BEGIN Working data
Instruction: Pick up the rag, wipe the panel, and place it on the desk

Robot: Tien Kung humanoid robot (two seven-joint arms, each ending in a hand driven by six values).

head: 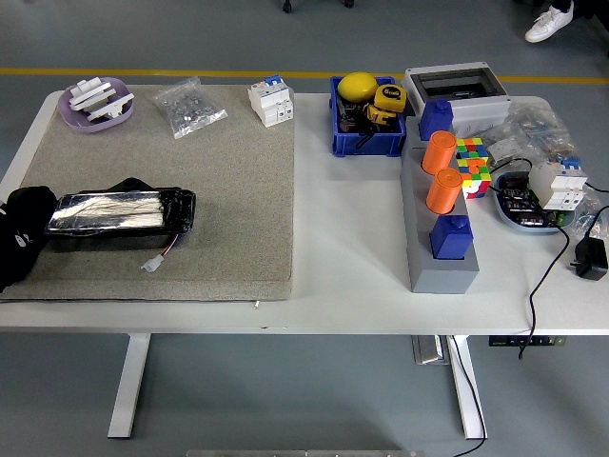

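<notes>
A black rag point(24, 233) lies crumpled on the grey mat point(219, 209) at the table's left edge, partly cut off by the picture's edge. It touches the left end of the panel point(119, 214), a flat black piece with a shiny top that lies lengthwise on the mat. A small white plug on red wires point(157, 259) hangs from the panel's front. Neither of my hands shows in the head view.
At the mat's back are a purple dish point(95, 103), a bag of small parts point(190, 107) and a white breaker point(270, 101). To the right are a blue bin point(366, 119), a grey block with orange and blue pegs point(442, 219), a colour cube point(473, 164) and cables.
</notes>
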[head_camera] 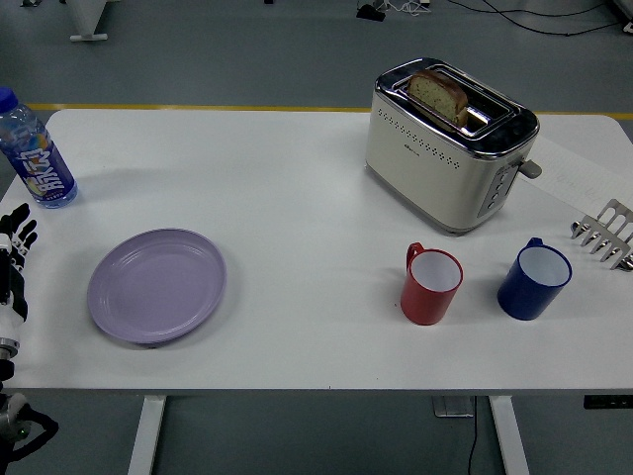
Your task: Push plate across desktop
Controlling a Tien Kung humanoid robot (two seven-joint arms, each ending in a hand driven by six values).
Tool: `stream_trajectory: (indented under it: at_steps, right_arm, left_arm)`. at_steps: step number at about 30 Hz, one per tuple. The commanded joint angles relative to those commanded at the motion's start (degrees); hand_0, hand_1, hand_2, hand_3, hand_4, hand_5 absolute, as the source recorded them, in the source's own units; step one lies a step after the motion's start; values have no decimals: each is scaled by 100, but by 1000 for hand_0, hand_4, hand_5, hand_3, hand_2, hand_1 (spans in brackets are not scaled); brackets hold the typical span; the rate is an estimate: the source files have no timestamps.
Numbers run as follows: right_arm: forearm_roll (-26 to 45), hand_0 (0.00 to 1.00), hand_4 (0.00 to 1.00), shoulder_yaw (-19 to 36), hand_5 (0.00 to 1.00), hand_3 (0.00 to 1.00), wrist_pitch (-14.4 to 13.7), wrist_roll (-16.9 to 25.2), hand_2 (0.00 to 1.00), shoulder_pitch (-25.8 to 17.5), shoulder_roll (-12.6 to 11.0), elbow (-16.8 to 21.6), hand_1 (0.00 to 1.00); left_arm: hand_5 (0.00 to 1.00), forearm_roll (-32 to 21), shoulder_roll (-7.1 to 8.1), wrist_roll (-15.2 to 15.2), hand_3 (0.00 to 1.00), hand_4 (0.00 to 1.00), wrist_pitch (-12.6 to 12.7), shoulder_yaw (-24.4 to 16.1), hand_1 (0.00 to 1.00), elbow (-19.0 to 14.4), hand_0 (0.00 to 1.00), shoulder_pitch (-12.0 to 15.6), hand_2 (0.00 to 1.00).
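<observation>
A lilac plate (156,285) lies flat on the white table (297,198) at the near left. My left hand (14,259) is at the picture's left edge, just left of the plate and apart from it, fingers extended and holding nothing. My right hand is not in view.
A water bottle with a blue cap (35,153) stands at the far left. A cream toaster (450,143) with a bread slice (438,96) stands at the back right. A red mug (431,284) and a blue mug (534,279) stand in front of it. A metal rack (605,234) is at the right edge.
</observation>
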Motion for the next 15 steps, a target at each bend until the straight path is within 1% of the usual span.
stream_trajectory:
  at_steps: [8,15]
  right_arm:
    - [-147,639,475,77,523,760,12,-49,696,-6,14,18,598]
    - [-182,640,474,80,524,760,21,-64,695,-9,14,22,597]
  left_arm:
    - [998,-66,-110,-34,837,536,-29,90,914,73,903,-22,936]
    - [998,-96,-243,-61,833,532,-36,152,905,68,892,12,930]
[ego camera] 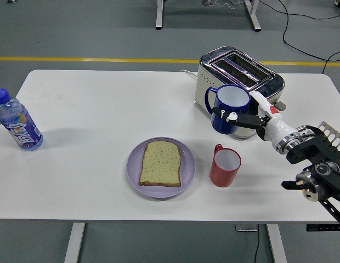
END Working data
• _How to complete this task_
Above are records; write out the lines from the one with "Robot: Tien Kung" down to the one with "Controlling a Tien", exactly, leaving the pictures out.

• _Answer to the problem_
Robot: Tien Kung humanoid robot (two seven-joint arms, each ending in a hand driven by six values).

head: 

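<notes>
A black rag point(24, 233) lies crumpled on the grey mat point(219, 209) at the table's left edge, partly cut off by the picture's edge. It touches the left end of the panel point(119, 214), a flat black piece with a shiny top that lies lengthwise on the mat. A small white plug on red wires point(157, 259) hangs from the panel's front. Neither of my hands shows in the head view.
At the mat's back are a purple dish point(95, 103), a bag of small parts point(190, 107) and a white breaker point(270, 101). To the right are a blue bin point(366, 119), a grey block with orange and blue pegs point(442, 219), a colour cube point(473, 164) and cables.
</notes>
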[head_camera] 
Your task: Push plate across desktop
Controlling a Tien Kung humanoid robot (two seven-joint arms, each ending in a hand driven by six values).

This exercise has nothing further to it.